Instructions for the task –
Look below for the line containing "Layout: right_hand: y"; from there through the line containing "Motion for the", both lines included, please set down each line exactly and nothing else.

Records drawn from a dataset
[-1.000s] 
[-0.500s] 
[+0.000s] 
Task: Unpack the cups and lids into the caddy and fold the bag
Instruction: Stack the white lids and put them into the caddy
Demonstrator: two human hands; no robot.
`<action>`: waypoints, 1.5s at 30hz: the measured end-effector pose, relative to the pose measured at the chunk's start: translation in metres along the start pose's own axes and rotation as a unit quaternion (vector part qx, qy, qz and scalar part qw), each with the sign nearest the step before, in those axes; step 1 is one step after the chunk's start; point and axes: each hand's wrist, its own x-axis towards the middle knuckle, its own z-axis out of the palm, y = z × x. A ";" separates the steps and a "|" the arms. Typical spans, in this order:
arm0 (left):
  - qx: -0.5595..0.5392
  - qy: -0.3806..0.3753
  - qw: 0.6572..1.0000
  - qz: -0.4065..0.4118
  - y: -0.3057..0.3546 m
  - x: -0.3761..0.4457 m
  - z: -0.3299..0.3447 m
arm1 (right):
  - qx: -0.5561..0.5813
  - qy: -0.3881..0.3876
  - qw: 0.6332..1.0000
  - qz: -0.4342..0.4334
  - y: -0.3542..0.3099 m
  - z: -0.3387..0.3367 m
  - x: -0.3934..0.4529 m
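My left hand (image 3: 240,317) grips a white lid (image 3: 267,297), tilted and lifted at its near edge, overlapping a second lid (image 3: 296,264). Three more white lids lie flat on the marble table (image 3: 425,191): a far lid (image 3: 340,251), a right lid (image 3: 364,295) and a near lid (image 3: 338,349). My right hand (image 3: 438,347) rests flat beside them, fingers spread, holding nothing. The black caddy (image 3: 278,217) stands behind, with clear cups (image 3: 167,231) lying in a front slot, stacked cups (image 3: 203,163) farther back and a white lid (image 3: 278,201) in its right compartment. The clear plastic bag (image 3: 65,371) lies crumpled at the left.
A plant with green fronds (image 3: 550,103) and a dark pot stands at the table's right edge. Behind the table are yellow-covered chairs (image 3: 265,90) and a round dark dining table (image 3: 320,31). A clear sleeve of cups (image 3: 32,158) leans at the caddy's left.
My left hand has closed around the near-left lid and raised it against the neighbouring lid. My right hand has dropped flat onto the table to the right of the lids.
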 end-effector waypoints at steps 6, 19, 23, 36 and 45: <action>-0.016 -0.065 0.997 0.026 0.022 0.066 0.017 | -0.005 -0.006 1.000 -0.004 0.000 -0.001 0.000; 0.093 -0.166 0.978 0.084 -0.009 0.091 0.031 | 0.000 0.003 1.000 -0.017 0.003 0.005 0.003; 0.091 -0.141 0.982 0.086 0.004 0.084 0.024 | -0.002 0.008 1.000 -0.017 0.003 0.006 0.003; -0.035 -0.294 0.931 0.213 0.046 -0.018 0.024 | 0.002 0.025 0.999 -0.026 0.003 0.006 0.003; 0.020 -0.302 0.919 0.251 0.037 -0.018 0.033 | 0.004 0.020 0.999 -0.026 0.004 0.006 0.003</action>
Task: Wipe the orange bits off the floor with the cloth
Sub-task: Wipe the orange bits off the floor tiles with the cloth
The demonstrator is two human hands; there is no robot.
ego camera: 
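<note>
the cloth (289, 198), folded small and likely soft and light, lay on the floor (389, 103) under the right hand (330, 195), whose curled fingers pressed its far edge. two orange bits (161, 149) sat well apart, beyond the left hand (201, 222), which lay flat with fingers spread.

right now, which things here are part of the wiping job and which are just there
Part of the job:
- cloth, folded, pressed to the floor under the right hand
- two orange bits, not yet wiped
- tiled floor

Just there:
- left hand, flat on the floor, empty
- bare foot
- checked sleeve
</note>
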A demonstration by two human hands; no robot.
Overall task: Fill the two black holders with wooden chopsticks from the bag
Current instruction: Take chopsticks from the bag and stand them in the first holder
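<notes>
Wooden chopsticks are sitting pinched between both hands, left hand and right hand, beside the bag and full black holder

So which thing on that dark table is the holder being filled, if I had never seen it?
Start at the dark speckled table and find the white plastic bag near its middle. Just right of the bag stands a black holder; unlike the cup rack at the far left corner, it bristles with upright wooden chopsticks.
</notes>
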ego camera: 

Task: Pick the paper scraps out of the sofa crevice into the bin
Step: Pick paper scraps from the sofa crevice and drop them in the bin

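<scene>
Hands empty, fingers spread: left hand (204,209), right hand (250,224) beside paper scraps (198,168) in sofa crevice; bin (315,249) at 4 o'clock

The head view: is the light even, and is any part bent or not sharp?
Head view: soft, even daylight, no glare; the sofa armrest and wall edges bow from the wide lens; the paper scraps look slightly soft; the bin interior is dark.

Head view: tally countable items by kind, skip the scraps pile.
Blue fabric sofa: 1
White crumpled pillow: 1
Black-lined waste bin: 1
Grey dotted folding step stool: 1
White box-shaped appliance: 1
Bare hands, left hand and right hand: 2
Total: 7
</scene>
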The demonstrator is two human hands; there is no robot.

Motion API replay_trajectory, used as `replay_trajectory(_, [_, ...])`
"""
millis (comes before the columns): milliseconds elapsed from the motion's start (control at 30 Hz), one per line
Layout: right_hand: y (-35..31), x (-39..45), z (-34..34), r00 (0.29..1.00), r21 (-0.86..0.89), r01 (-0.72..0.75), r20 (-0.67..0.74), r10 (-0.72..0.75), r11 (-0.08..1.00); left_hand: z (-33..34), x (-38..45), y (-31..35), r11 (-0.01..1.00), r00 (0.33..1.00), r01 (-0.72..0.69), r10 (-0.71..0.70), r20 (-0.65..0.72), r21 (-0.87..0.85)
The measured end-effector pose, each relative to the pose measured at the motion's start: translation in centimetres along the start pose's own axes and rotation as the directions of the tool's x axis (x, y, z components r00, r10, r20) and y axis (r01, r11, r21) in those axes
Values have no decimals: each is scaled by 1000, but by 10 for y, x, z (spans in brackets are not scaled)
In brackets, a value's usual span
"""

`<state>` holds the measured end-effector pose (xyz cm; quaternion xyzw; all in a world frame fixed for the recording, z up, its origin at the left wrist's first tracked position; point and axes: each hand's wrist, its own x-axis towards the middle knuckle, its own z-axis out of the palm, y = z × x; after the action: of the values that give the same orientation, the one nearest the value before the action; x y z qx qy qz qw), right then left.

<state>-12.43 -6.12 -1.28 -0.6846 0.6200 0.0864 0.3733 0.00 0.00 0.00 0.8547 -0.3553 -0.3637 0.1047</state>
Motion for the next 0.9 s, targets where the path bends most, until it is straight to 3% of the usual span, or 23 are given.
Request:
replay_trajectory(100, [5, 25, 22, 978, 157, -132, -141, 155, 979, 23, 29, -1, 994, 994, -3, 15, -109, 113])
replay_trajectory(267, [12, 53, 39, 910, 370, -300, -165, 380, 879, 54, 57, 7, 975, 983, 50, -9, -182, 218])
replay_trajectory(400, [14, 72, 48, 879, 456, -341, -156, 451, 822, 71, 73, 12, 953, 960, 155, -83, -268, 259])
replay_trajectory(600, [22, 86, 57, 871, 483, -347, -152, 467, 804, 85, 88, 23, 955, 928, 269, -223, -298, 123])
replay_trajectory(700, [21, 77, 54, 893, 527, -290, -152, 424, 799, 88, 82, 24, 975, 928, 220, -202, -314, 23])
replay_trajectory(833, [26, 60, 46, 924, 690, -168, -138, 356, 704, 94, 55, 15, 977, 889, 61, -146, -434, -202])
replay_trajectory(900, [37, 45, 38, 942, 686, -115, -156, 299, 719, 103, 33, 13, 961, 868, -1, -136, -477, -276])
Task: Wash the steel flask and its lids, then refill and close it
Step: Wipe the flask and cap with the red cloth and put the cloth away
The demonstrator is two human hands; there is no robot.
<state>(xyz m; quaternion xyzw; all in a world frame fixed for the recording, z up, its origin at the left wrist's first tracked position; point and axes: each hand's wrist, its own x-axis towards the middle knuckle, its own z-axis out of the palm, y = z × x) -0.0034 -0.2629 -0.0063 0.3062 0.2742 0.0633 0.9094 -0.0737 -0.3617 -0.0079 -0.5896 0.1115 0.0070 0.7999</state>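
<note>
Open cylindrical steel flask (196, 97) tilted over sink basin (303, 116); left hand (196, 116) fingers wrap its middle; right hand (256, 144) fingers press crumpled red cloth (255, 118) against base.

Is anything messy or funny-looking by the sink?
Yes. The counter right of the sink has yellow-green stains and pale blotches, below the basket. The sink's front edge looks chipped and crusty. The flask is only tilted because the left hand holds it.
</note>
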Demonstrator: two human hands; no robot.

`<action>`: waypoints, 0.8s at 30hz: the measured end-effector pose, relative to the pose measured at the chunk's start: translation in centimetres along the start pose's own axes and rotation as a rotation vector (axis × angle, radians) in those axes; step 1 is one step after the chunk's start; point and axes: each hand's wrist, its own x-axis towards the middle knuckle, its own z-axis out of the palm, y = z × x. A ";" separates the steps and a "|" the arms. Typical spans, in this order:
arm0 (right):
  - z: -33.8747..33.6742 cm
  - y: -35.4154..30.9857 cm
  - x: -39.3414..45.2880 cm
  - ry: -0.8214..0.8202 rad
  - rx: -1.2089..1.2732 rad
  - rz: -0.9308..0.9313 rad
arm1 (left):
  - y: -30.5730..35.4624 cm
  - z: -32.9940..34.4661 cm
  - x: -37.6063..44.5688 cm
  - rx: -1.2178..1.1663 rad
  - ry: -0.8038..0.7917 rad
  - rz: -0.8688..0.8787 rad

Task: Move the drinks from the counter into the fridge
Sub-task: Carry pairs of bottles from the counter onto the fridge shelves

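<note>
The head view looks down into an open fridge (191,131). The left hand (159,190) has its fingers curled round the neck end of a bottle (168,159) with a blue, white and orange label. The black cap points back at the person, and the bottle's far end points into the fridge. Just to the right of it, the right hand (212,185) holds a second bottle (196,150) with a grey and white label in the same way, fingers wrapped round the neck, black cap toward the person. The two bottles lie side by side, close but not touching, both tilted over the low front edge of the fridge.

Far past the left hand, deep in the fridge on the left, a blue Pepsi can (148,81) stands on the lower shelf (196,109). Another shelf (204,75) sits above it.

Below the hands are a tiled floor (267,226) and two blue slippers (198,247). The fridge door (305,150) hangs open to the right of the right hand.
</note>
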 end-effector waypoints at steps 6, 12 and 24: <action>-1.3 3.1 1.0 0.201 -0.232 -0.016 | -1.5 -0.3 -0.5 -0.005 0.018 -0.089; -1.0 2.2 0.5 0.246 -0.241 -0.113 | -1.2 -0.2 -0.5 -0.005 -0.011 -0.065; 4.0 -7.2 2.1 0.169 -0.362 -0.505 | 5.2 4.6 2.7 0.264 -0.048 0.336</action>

Result of this exercise –
Layout: right_hand: y (-35..31), x (-39..45), z (-34..34), r00 (0.29..1.00), r21 (-0.86..0.89), r01 (-0.72..0.75), r20 (-0.67..0.74), r10 (-0.72..0.75), r11 (-0.08..1.00); left_hand: z (-33..34), x (-38..45), y (-31..35), r11 (-0.01..1.00), r00 (0.33..1.00), r01 (-0.72..0.69), r10 (-0.71..0.70), r20 (-0.65..0.72), r21 (-0.87..0.85)
The measured end-effector pose, each relative to the pose measured at the motion's start: translation in centimetres along the start pose's own axes and rotation as the directions of the tool's x axis (x, y, z components r00, r10, r20) and y axis (r01, r11, r21) in those axes
Values have no decimals: each is scaled by 1000, but by 10 for y, x, z (spans in brackets are not scaled)
In brackets, a value's usual span
"""

`<state>` holds the measured end-effector pose (xyz cm; quaternion xyzw; all in a world frame fixed for the recording, z up, its origin at the left wrist's first tracked position; point and axes: each hand's wrist, its own x-axis towards the middle knuckle, its own z-axis out of the palm, y = z × x; after the action: of the values that give the same orientation, the one nearest the value before the action; x y z qx qy qz qw), right then left.

<state>-12.43 -6.12 -1.28 -0.6846 0.6200 0.0864 0.3733 0.00 0.00 0.00 0.8547 -0.3553 -0.3637 0.1047</state>
Motion for the next 0.9 s, targets where the path bends most, until it is straight to 3% of the usual span, or 23 are given.

Nothing else goes with this output.